WHAT YOU HAVE TO DO:
Would you transcribe all of the data exactly, down to the last character?

DATASET CONTENT:
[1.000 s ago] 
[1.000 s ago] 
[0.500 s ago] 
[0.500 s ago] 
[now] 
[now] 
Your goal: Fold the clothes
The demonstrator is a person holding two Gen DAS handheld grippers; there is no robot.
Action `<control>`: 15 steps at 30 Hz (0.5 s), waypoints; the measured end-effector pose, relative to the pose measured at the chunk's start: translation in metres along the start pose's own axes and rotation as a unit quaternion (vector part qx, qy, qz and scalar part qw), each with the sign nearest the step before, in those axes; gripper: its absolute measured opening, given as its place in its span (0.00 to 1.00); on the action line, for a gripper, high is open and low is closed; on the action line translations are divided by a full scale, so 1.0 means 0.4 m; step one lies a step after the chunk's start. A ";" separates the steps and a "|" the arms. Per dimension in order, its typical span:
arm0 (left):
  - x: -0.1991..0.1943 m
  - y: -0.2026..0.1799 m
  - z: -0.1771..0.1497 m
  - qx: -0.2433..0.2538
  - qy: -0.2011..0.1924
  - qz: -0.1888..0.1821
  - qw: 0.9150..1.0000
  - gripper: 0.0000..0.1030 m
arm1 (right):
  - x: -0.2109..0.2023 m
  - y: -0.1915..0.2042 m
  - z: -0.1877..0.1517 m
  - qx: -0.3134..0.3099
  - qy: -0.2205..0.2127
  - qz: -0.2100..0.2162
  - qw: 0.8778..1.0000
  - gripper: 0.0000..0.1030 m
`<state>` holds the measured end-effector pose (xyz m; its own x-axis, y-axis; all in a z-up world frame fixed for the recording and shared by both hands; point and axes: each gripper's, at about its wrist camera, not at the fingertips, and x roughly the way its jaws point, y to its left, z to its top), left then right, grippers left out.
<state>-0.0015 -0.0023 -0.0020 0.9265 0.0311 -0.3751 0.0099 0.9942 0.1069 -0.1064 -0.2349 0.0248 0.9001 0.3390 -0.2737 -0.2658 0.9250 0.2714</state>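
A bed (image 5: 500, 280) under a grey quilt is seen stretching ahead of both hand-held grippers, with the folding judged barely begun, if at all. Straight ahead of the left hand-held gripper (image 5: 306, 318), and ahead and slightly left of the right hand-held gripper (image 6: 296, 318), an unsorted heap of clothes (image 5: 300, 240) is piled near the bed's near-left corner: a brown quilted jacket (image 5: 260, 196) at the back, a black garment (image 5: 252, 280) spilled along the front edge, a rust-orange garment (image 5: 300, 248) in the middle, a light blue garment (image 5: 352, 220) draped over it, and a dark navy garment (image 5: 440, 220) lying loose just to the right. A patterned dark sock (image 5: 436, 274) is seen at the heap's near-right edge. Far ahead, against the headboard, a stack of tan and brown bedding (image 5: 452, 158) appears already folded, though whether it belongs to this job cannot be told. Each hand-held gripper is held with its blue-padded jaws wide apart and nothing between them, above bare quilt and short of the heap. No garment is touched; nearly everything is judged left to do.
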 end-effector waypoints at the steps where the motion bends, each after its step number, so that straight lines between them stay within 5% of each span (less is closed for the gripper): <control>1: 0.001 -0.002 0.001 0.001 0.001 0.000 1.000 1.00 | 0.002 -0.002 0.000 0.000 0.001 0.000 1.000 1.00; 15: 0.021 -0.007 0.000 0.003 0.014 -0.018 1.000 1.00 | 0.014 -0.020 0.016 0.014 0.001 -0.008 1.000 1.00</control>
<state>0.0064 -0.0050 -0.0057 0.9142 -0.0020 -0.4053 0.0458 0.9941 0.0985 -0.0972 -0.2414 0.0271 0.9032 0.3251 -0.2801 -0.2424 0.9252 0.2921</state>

RESPONSE:
[1.000 s ago] 
[1.000 s ago] 
[0.500 s ago] 
[0.500 s ago] 
[now] 
[now] 
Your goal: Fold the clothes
The demonstrator is a person holding two Gen DAS handheld grippers; there is no robot.
Action `<control>`: 15 steps at 30 Hz (0.5 s), waypoints; the measured end-effector pose, relative to the pose measured at the chunk's start: translation in metres along the start pose's own axes and rotation as a unit quaternion (vector part qx, qy, qz and scalar part qw), each with the sign nearest the step before, in those axes; gripper: its absolute measured opening, given as its place in its span (0.00 to 1.00); on the action line, for a gripper, high is open and low is closed; on the action line translations are divided by a full scale, so 1.0 means 0.4 m; step one lies a step after the chunk's start. A ";" separates the steps and a "|" the arms. Per dimension in order, its typical span:
arm0 (left):
  - x: -0.1991..0.1943 m
  - y: -0.2026..0.1799 m
  - z: -0.1771..0.1497 m
  - qx: -0.2433..0.2538
  - qy: -0.2011..0.1924
  - qz: -0.1888..0.1821
  - qw: 0.9150..1.0000
  - gripper: 0.0000..0.1030 m
arm1 (right):
  - x: -0.2109..0.2023 m
  - y: -0.1915..0.2042 m
  - z: -0.1877..0.1517 m
  - qx: -0.3134..0.3099
  - qy: -0.2205..0.2127
  - qz: -0.2100..0.2162
  - qw: 0.8778..1.0000
  - gripper: 0.0000..0.1030 m
`<state>` holds the measured end-effector pose (xyz m; its own x-axis, y-axis; all in a z-up world frame fixed for the recording and shared by both hands; point and axes: each gripper's, at about its wrist camera, not at the fingertips, and x roughly the way its jaws point, y to its left, z to its top), left then right, grippers left out.
<state>-0.0015 -0.0023 -0.0020 0.9265 0.0311 -0.3751 0.0099 0.9942 0.1069 -0.1064 -0.2349 0.0248 0.9001 0.3390 -0.2737 -0.2658 0.9250 0.2714</state>
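A bed (image 5: 500, 280) under a grey quilt is seen stretching ahead of both hand-held grippers, with the folding judged barely begun, if at all. Straight ahead of the left hand-held gripper (image 5: 306, 318), and ahead and slightly left of the right hand-held gripper (image 6: 296, 318), an unsorted heap of clothes (image 5: 300, 240) is piled near the bed's near-left corner: a brown quilted jacket (image 5: 260, 196) at the back, a black garment (image 5: 252, 280) spilled along the front edge, a rust-orange garment (image 5: 300, 248) in the middle, a light blue garment (image 5: 352, 220) draped over it, and a dark navy garment (image 5: 440, 220) lying loose just to the right. A patterned dark sock (image 5: 436, 274) is seen at the heap's near-right edge. Far ahead, against the headboard, a stack of tan and brown bedding (image 5: 452, 158) appears already folded, though whether it belongs to this job cannot be told. Each hand-held gripper is held with its blue-padded jaws wide apart and nothing between them, above bare quilt and short of the heap. No garment is touched; nearly everything is judged left to do.
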 end-effector waypoints at the steps where the motion bends, each after its step number, so that straight lines between them stay within 5% of each span (less is closed for the gripper): <control>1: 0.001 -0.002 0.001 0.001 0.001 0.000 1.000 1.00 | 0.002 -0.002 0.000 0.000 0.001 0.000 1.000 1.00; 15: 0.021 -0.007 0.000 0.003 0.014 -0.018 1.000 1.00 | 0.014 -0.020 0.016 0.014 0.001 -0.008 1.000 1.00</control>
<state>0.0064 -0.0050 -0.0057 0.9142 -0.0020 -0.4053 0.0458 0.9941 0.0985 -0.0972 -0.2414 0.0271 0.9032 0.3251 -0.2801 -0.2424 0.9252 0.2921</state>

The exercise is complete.